En la mayoría de las ocasiones, para registrar el hecho extraordinario, quien narra recurre a las atmósferas, el silencio de la noche, o la oscuridad; o a todos estos elementos juntos. El viento fuerte corrió por las calles de la ciudad, bajó del Fortín con fuerza, se pudo escuchar el aullido hasta los terrenos de la Central de Abasto, cerca de a playa del río Atoyac. la corriente de aire levantó polvo, como si anunciara los días de Muertos, pero ya era diciembre.

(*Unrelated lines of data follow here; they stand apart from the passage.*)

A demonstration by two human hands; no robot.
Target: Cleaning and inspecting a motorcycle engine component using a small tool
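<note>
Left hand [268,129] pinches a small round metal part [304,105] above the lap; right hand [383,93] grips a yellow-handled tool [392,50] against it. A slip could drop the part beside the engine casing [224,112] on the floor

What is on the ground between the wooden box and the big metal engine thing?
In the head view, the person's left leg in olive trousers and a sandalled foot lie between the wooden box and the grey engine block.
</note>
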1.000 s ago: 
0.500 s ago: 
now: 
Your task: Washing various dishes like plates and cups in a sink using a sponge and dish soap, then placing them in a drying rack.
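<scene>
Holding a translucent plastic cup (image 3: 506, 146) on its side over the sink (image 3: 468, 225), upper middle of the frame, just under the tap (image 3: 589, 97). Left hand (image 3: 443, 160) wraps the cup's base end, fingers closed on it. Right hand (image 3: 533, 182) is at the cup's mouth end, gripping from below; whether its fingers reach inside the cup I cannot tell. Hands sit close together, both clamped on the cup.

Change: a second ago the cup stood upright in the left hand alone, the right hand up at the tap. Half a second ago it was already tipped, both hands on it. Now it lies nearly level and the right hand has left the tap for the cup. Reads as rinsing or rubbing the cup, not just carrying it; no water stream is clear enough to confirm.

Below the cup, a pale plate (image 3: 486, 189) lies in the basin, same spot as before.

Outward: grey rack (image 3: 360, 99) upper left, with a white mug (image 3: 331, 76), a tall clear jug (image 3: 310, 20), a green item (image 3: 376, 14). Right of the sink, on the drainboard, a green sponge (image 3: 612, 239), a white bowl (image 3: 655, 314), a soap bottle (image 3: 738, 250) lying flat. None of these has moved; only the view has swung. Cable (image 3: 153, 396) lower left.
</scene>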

Doña Marina cerró una hoja del portón en la fonda Lupita, pasaban de las tres de la tarde; “se anticipó febrero loco”, dijo.
En la pared de adobes sobresalía el lema escrito con letras rojas: Cristo te ama. Mario ocupó la silla de siempre, subió los codos al mantel a cuadros verdes y blancos, junto al ramo de chepiche, el salero de barrilito; entrelazó las manos frente a su rostro oscurecido.

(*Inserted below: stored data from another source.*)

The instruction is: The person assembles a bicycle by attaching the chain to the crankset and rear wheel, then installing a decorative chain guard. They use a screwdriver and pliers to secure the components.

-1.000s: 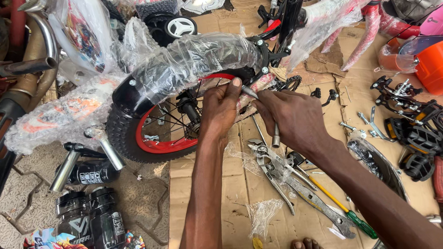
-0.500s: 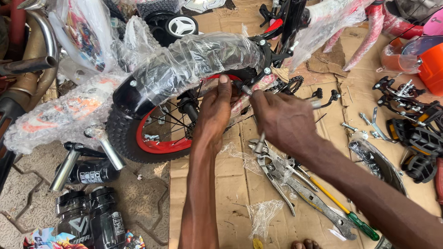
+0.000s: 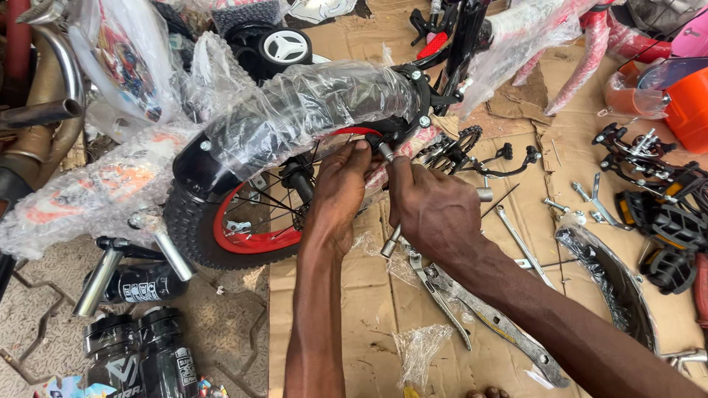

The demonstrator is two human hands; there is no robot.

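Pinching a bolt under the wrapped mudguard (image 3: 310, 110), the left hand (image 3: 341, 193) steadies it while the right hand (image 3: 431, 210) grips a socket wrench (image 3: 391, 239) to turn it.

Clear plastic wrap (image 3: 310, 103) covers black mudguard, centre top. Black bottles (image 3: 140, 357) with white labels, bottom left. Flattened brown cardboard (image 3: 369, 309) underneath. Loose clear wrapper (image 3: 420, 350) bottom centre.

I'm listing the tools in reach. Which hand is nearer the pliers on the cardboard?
Right. The right hand is just above the pliers; the left hand is farther left, at the wheel.
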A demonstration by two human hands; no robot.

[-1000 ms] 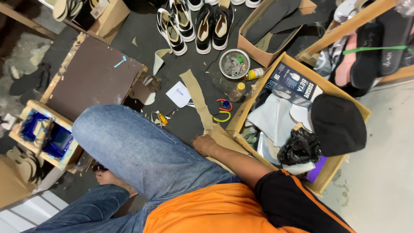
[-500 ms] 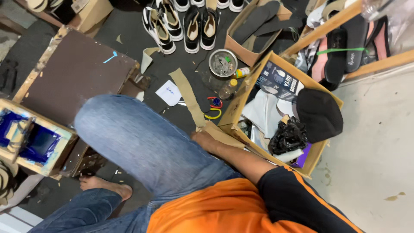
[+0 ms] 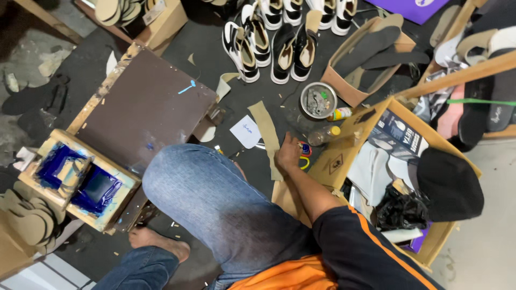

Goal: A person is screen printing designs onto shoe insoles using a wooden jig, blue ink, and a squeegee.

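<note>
**Right hand down among scissors and a tan strip on the workshop floor**

The person sits low, one denim-clad knee (image 3: 226, 209) raised in the middle of the view and a bare foot (image 3: 158, 244) on the dark floor (image 3: 215, 64). The right hand (image 3: 288, 153) reaches down past the knee to the floor, fingers curled and close together; whether they actually grip anything cannot be told from here. It rests against the lower part of a long tan strip (image 3: 267, 137) that lies flat on the floor, and just beside its knuckles sit the coloured handle loops of a pair of scissors (image 3: 305, 156). The left hand is out of sight.

Near the hand stand a clear plastic bottle with a yellow cap (image 3: 324, 135), a small yellow glue bottle (image 3: 341, 114) and a round metal tin (image 3: 318, 100). A white paper slip (image 3: 246, 132) lies just left of the strip. Farther up, black-and-white sneakers (image 3: 271, 45) stand in a row. A brown board (image 3: 145, 107) lies to the left, with a wooden tray stained blue (image 3: 78, 180) at its lower corner. To the right, an open cardboard box (image 3: 336, 161) holds a black cap (image 3: 449, 185) and papers.
</note>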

– Hay tacos de res -dijo Marina.
Pasado el mediodía Mario se acercó a la fonda, pidió café y algo para comer; en la lavandería donde laboraba, en Díaz Ordaz, era escaso el tiempo para comer. El trabajo consistía en recibir pieza por pieza ropa sucia y entregar bolsas de plástico con ropa limpia.
– Parece Muertos -dijo Mario y cubrió el plato de comida con sus manos. Salía del trabajo muy tarde, entregar la ropa limpia es un trabajo que requiere esmero; al llegar diciembre la clientela de la lavandería registró un considerable aumento.
– Ayer no vino uste a comer -dijo Marina junto a la mesa.
Las calles solas cada noche esperaban a Mario al salir del trabajo, viento fuerte, mujeres a la puerta de los hoteles de Zaragoza.
– Buenas noches.
Al final del puente Valerio, atrás de la Central, hacia Monte Albán, los mototaxis aguardan los últimos pasajeros, obreros, mujeres que atendían la cocina en los hoteles. Mario conocía el rostro de cada usuario, a esa hora el viento nocturno de diciembre convocó los fantasmas.
Mario pudo ver a la mujer que venía sobre la banqueta, al cruzar Periférico, en sentido contrario al suyo, rumbo al centro: rostro blanco, pelo suelto enmarcado por una diadema dorada, minifalda azul, blusa escotada, en tono amarillo. Sobre la cadera derecha el manso látigo. Como cada noche al salir del trabajo, Mario entregó el saludo a la silueta que pasó junto su brazo izquierdo.
– Buenas noches.
– No vienes conmigo porque no quieres -dijo la sombra.
Apretó el viento anticipado de febrero loco, quiso volver la mirada pero apuró el paso, supo que faltaban pocos minutos para las doce.